* [Exercise description]:
Your job is to copy every record exactly.

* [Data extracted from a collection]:
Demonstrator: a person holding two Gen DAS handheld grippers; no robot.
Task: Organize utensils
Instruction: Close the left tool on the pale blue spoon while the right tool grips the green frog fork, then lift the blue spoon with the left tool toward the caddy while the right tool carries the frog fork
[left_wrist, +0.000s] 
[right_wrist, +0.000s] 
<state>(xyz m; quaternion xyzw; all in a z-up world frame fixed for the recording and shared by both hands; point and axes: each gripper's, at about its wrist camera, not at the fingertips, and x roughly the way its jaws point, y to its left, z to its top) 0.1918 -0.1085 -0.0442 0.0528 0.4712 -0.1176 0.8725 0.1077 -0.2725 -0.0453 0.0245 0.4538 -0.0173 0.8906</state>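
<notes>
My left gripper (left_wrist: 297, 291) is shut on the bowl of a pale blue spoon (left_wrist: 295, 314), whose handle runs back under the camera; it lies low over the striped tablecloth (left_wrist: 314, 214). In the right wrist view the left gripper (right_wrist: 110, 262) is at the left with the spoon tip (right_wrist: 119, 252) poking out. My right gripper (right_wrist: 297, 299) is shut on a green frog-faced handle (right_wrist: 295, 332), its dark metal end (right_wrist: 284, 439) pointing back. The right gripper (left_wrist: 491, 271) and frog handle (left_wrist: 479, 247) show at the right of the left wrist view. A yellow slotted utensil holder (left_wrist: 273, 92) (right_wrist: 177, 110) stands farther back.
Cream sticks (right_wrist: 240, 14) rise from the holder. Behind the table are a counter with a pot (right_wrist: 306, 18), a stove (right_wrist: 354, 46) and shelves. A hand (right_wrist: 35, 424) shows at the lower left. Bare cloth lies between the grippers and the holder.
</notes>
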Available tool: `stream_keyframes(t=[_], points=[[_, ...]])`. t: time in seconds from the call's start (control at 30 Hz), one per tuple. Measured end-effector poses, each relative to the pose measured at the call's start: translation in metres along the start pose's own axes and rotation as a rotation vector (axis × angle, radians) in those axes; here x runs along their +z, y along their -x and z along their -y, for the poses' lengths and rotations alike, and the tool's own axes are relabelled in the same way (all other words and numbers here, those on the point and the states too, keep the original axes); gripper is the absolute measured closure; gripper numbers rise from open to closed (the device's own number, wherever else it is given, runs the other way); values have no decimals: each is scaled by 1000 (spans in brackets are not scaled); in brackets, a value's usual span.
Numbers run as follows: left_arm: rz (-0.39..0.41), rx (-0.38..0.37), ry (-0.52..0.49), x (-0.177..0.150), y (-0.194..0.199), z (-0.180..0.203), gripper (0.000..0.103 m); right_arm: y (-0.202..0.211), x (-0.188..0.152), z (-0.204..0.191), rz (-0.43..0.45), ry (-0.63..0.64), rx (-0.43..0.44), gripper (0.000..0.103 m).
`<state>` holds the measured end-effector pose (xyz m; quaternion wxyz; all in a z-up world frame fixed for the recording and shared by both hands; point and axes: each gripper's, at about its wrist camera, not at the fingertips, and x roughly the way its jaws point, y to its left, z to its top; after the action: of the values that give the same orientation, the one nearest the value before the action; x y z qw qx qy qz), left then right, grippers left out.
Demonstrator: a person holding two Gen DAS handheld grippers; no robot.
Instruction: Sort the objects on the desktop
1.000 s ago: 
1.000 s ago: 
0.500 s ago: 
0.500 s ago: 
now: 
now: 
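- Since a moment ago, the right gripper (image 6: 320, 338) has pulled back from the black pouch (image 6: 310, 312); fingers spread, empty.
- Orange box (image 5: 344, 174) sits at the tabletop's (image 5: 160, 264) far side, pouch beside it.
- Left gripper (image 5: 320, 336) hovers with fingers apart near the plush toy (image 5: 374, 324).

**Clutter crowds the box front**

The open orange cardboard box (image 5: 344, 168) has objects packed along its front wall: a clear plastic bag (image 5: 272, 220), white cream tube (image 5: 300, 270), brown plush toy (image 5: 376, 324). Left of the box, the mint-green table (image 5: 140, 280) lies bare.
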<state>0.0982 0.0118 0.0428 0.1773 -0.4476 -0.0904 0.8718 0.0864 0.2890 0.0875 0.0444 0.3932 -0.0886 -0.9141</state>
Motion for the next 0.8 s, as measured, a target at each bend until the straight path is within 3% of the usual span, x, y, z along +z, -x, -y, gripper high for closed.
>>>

* [Answer section]:
Demonstrator: a person holding two Gen DAS handheld grippers; no robot.
Task: Organize utensils
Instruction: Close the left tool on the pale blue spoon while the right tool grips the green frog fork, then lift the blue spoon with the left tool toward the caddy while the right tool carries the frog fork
[left_wrist, +0.000s] 
[right_wrist, +0.000s] 
<state>(xyz m; quaternion xyzw; all in a z-up world frame fixed for the recording and shared by both hands; point and axes: each gripper's, at about its wrist camera, not at the fingertips, and x roughly the way its jaws point, y to its left, z to its top) 0.1918 -0.1085 -0.0442 0.0528 0.4712 -0.1176 0.8725 0.1077 -0.2725 -0.0453 0.0245 0.4538 -0.0173 0.8906</state>
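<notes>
My left gripper (left_wrist: 297, 291) is shut on the bowl of a pale blue spoon (left_wrist: 295, 314), whose handle runs back under the camera; it lies low over the striped tablecloth (left_wrist: 314, 214). In the right wrist view the left gripper (right_wrist: 110, 262) is at the left with the spoon tip (right_wrist: 119, 252) poking out. My right gripper (right_wrist: 297, 299) is shut on a green frog-faced handle (right_wrist: 295, 332), its dark metal end (right_wrist: 284, 439) pointing back. The right gripper (left_wrist: 491, 271) and frog handle (left_wrist: 479, 247) show at the right of the left wrist view. A yellow slotted utensil holder (left_wrist: 273, 92) (right_wrist: 177, 110) stands farther back.
Cream sticks (right_wrist: 240, 14) rise from the holder. Behind the table are a counter with a pot (right_wrist: 306, 18), a stove (right_wrist: 354, 46) and shelves. A hand (right_wrist: 35, 424) shows at the lower left. Bare cloth lies between the grippers and the holder.
</notes>
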Available tool: `stream_keyframes(t=[_], points=[[_, ...]])`. t: time in seconds from the call's start (control at 30 Hz), one per tuple. Measured end-effector poses, each relative to the pose measured at the call's start: translation in metres along the start pose's own axes and rotation as a rotation vector (axis × angle, radians) in those axes; here x runs along their +z, y along their -x and z along their -y, for the poses' lengths and rotations alike, and the tool's own axes are relabelled in the same way (all other words and numbers here, those on the point and the states too, keep the original axes); gripper is the absolute measured closure; gripper numbers rise from open to closed (the device's own number, wherever else it is given, runs the other way); values have no decimals: each is scaled by 1000 (spans in brackets are not scaled); in brackets, a value's usual span.
Numbers run as follows: left_arm: rz (-0.39..0.41), rx (-0.38..0.37), ry (-0.52..0.49), x (-0.177..0.150), y (-0.194..0.199), z (-0.180..0.203), gripper (0.000..0.103 m); right_arm: y (-0.202..0.211), x (-0.188..0.152), z (-0.204..0.191), rz (-0.43..0.45), ry (-0.63..0.64), rx (-0.43..0.44), gripper (0.000..0.103 m).
`<state>` holds the measured end-effector pose (xyz m; quaternion wxyz; all in a z-up world frame fixed for the recording and shared by both hands; point and axes: each gripper's, at about its wrist camera, not at the fingertips, and x roughly the way its jaws point, y to its left, z to its top; after the action: of the values that give the same orientation, the one nearest the value before the action; x y z qw qx qy qz), left then right, grippers left out.
Demonstrator: a person holding two Gen DAS handheld grippers; no robot.
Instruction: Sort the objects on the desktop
1.000 s ago: 
1.000 s ago: 
0.500 s ago: 
0.500 s ago: 
now: 
now: 
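- Since a moment ago, the right gripper (image 6: 320, 338) has pulled back from the black pouch (image 6: 310, 312); fingers spread, empty.
- Orange box (image 5: 344, 174) sits at the tabletop's (image 5: 160, 264) far side, pouch beside it.
- Left gripper (image 5: 320, 336) hovers with fingers apart near the plush toy (image 5: 374, 324).

**Clutter crowds the box front**

The open orange cardboard box (image 5: 344, 168) has objects packed along its front wall: a clear plastic bag (image 5: 272, 220), white cream tube (image 5: 300, 270), brown plush toy (image 5: 376, 324). Left of the box, the mint-green table (image 5: 140, 280) lies bare.
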<state>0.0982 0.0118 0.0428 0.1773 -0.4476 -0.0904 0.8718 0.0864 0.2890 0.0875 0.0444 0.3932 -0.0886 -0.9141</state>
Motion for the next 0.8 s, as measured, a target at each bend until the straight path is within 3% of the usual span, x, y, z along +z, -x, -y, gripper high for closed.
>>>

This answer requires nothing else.